Your task:
Your answer must be every line of the data that holds the string "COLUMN".

Collected data:
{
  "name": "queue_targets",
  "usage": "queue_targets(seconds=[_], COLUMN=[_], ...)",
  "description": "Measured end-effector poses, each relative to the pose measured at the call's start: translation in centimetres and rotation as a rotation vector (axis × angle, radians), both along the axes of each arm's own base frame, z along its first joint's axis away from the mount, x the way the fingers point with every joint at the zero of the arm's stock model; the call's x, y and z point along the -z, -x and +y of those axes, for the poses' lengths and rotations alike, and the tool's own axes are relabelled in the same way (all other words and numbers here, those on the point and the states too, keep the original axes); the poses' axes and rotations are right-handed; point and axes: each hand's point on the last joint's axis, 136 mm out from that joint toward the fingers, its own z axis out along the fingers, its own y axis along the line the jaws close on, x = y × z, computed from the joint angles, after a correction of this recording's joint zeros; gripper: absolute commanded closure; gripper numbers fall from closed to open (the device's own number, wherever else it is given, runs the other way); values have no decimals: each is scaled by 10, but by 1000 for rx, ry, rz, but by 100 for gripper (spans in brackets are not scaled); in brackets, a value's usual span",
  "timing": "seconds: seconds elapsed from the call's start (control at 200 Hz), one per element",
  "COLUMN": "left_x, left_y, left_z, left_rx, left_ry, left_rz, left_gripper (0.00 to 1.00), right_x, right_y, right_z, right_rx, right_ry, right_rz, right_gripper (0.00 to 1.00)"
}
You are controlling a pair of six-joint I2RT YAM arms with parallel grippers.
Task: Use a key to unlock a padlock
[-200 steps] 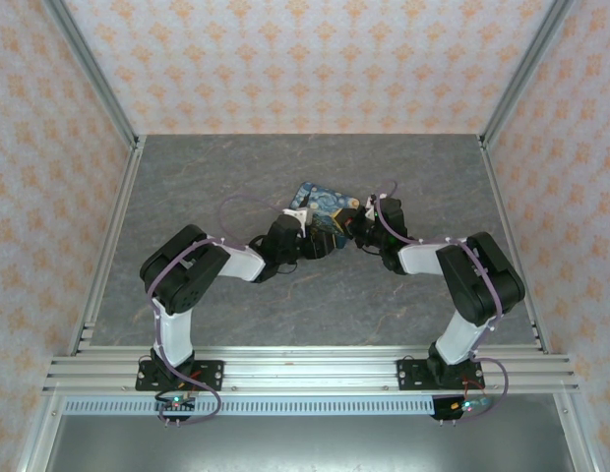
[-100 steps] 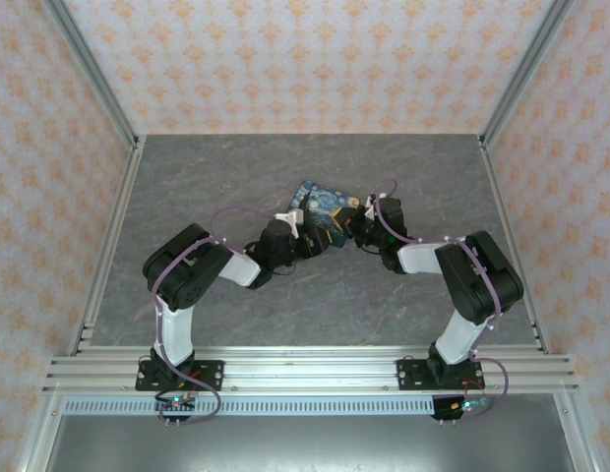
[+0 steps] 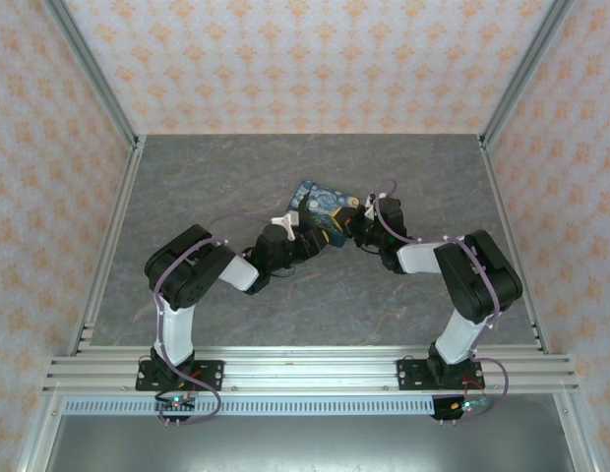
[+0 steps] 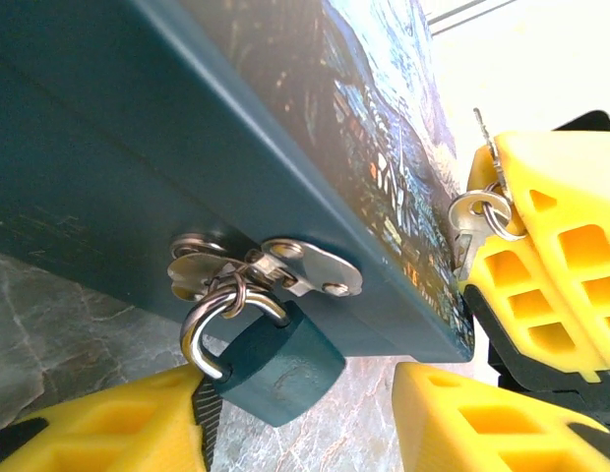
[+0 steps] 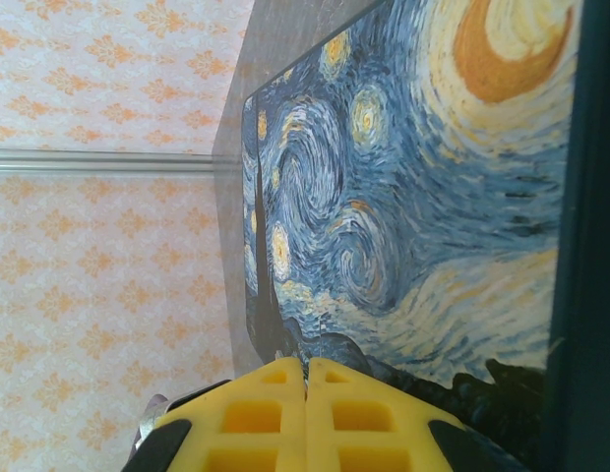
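A starry-night printed box (image 3: 323, 204) lies mid-table. A small teal padlock (image 4: 277, 364) hangs by its steel shackle from the box's metal hasp (image 4: 285, 265). My left gripper (image 4: 300, 398) is open, its yellow fingers on either side of the padlock, and the padlock body rests against the left finger (image 4: 128, 423). My right gripper (image 5: 307, 372) is shut at the box's painted lid (image 5: 423, 197). In the left wrist view, the right gripper's yellow fingers (image 4: 551, 265) pinch a metal key (image 4: 480, 138) with a ring (image 4: 477, 211) beside the box's corner.
Both arms meet at the box, the left gripper (image 3: 303, 236) from the near left and the right gripper (image 3: 357, 228) from the right. Grey marble tabletop (image 3: 236, 167) surrounds them, with aluminium rails and patterned walls at its edges.
The left wrist has shifted a little left and down along the box's near side. The right arm and the box have stayed put.
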Motion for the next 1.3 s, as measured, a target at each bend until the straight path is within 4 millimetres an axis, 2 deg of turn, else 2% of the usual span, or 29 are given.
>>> queue_targets(seconds=[0.57,0.836,1.001,1.301], left_x=[2,1,2,1], left_y=[-11,-7,-3,-8], left_z=[2,-4,0,6], left_rx=[-89,-110,-134,-187], left_ry=[92,153,171,189], left_rz=[14,26,35,42], left_gripper=[45,49,49,52], right_x=[0,0,0,0], right_y=[-3,-4,-4,-4], right_z=[0,-1,0,0], right_rx=[5,8,9,7], right_ry=[-10,-14,-16,-23], right_rz=[-5,-8,-6,-9], right_gripper=[100,100,100,100])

Reply to the exercise:
  "usage": "queue_targets(seconds=[_], COLUMN=[_], ...)",
  "COLUMN": "left_x, left_y, left_z, left_rx, left_ry, left_rz, left_gripper (0.00 to 1.00), right_x, right_y, right_z, right_rx, right_ry, right_rz, right_gripper (0.00 to 1.00)"

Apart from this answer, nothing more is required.